All-American role model
Aggies' Nguyen proud of career, off-field accomplishments
Posted: Thursday December 31, 1998 06:15 PM
NEW ORLEANS (AP) -- With only one more game to play, Dat Nguyen has begun counting up his accomplishments in college football.
There's the string of prizes including the Lombardi Award. There's helping No. 8 Texas A&M get to the Sugar Bowl. There's the sure shot at an NFL career. But something else tops his list.
"I've been thinking for the past year that I really set the ground for Asian-American kids who have dreams to pursue any sport on a collegiate level," Nguyen said. "I've shown that if you have dreams of playing any sport at any level you can see it come true if you put your heart and soul into it."
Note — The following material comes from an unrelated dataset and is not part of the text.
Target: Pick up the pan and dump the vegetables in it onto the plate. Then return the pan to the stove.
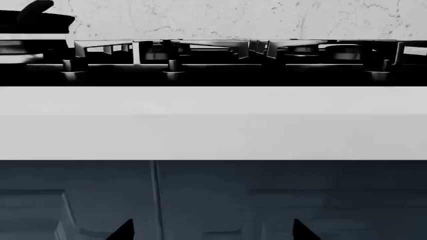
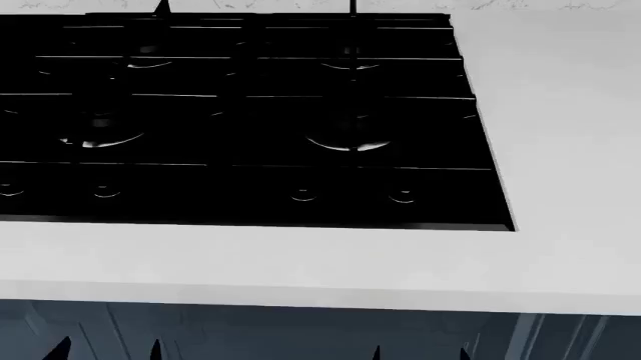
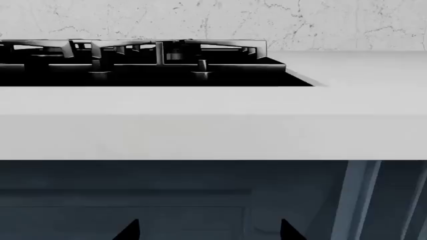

Nguyen (pronounced "Win") has been thinking more about his roots as he prepares to take on No. 3 Ohio State in the January 1 bowl. In New Orleans, he is being hounded by reporters, chased by autograph seekers, cheered by Aggie fans and counted on by his teammates -- the All American boy with an Asian face.
"It says something not only to Asian-American kids, but about the Vietnamese community and how far we've come since we came over here in 1975, since the war," Nguyen said. "To be where I am now, it's opened up a lot of people's minds that I'm living the American dream."
Nguyen's family fled Vietnam in 1975. His parents had five children and his mother, Tam Nguyen, was pregnant with him at the time. They left with just the clothes they wore and a little food.
It took months to make it to America, then months of living in tents at relocation centers in California and at Army barracks, including one in Arkansas where Dat was born.
"It must have been very scary for them," Dat's sister-in-law, Lan Nguyen said.
When they finally hit the little town of Rockport, Texas, the Nguyens had nothing but debt and determination. Dat's father, Ho Nguyen, shrimped for two years, his mother started a restaurant. Today, the family owns a restaurant and a marine supply company.
Football turned out to be the way Nguyen stayed away from trouble.
"He wasn't in big trouble, he was only about 12 then," Lan remembered. "But he was getting into things. Staying out late and Mom didn't know where he was, things like that."
Once he took up football, Nguyen said all he had time for was that and school work. It wasn't easy. Nguyen was small, but he was fast and he worked very hard. He made all state as a punter and earned a scholarship at A&M, only to be redshirted his freshman year.
"He talks about how he almost left, almost gave up," said fellow linebacker Chad Frantzen. "That's hard to believe, because he never give up on anything. He's the hardest working guy on the team."
The hard work finally paid off. Nguyen led the Aggies in tackles all four years he played, with 517 career stops. In the 36-33 double-overtime victory against Kansas State, Nguyen set a Big 12 championship record with 17 tackles. At 5-foot-11, 230 pounds, Nguyen received his degree a year ago and is in graduate school. But his first job will no doubt be tackling people in the NFL.
Nguyen said he still remembers the prejudice Vietnamese families encountered when they first located in Texas. And he said he still encounters it now, although not from those who know his accomplishments.
Meanwhile, back in Rockport, Lan said more and more "Asian Faces" are turning up, not just on the football team but in all sports at Dat's old high school.
"Because of Dat, the young people feel more accepted and more like they fit in," she said. "And a lot of white people know about Dat and welcome us more."